Comment 6 for bug 1680195

Revision history for this message
Michele Baldessari (michele) wrote :

So I poked at the environment Sagi gave me and this seems to be indeed a neutron-l3-ha thing. Brent Eagles and John Eckersberg did most of the work looking at the env.

You can ping the floating ip from inside the proper namespace on the node with the active l3 router:
[root@overcloud-controller-2 neutron]# ip netns exec qdhcp-760bbb48-b24b-4d6e-8ac8-db477de6019a ping 10.0.0.102
PING 10.0.0.102 (10.0.0.102) 56(84) bytes of data.
64 bytes from 10.0.0.102: icmp_seq=1 ttl=63 time=4.11 ms
64 bytes from 10.0.0.102: icmp_seq=2 ttl=63 time=0.986 ms

But you can't from outside.

Another thing worth noting is how much ceilometer and swift seem to hammer the controllers in general. They seem to monopolize the CPU quite a bit. Namely,ceilometer generates more notifications than it consumes:
the rate of incoming notifications is 4 and the outgoing notification rate is 2 (meaning we get 2 times more incoming messages than we are able to process)

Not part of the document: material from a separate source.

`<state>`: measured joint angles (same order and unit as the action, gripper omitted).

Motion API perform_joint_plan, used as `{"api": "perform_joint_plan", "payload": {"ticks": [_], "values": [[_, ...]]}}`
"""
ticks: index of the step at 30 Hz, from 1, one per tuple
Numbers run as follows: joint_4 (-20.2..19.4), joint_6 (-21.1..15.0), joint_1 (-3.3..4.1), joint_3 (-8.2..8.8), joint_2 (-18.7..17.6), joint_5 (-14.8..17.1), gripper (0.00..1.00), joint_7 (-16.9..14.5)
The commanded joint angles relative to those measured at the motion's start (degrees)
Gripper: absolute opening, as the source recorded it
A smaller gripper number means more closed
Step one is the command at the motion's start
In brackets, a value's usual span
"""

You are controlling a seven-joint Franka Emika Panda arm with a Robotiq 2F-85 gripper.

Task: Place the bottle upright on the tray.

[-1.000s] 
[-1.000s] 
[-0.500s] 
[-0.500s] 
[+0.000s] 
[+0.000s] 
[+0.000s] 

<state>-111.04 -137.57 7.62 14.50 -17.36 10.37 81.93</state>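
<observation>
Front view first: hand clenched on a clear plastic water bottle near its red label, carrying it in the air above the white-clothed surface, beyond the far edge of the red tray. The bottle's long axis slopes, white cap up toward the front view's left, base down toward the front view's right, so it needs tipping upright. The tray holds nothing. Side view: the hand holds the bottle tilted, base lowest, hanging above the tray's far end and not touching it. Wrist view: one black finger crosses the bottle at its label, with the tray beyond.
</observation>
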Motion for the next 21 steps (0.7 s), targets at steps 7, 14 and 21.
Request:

The unconsumed notifications in rabbit are about ~190k:
sqlite> select name, messages from queues order by messages desc limit 10;
notifications.info|187502

And swift seems to generate a huge number of connections to swift-container:
A huge number of connections created towards port 6001 (swift-container):
[root@overcloud-controller-0 ceilometer]# ss -antp dport = 6001 | wc -l
5748

And also in terms of syscalls swift-container generates two orders of magnitude more syscalls than any other process on the system:

[root@overcloud-controller-0 ~]# stap -v syscalls_by_pid.stp
Collecting data... Type Ctrl-C to exit and display results
#SysCalls PID
1038113 105149
12662 105160

[root@overcloud-controller-0 ~]# ps -f 105149
UID PID PPID C STIME TTY STAT TIME CMD
swift 105149 1 27 May14 ? Rs 3720:13 /usr/bin/python2 /usr/bin/swift-container-replicator /etc/swift/container-server.conf

While I don't think ceilometer/swift hogging the cpu are the main culprit we will need to investigate this sometime.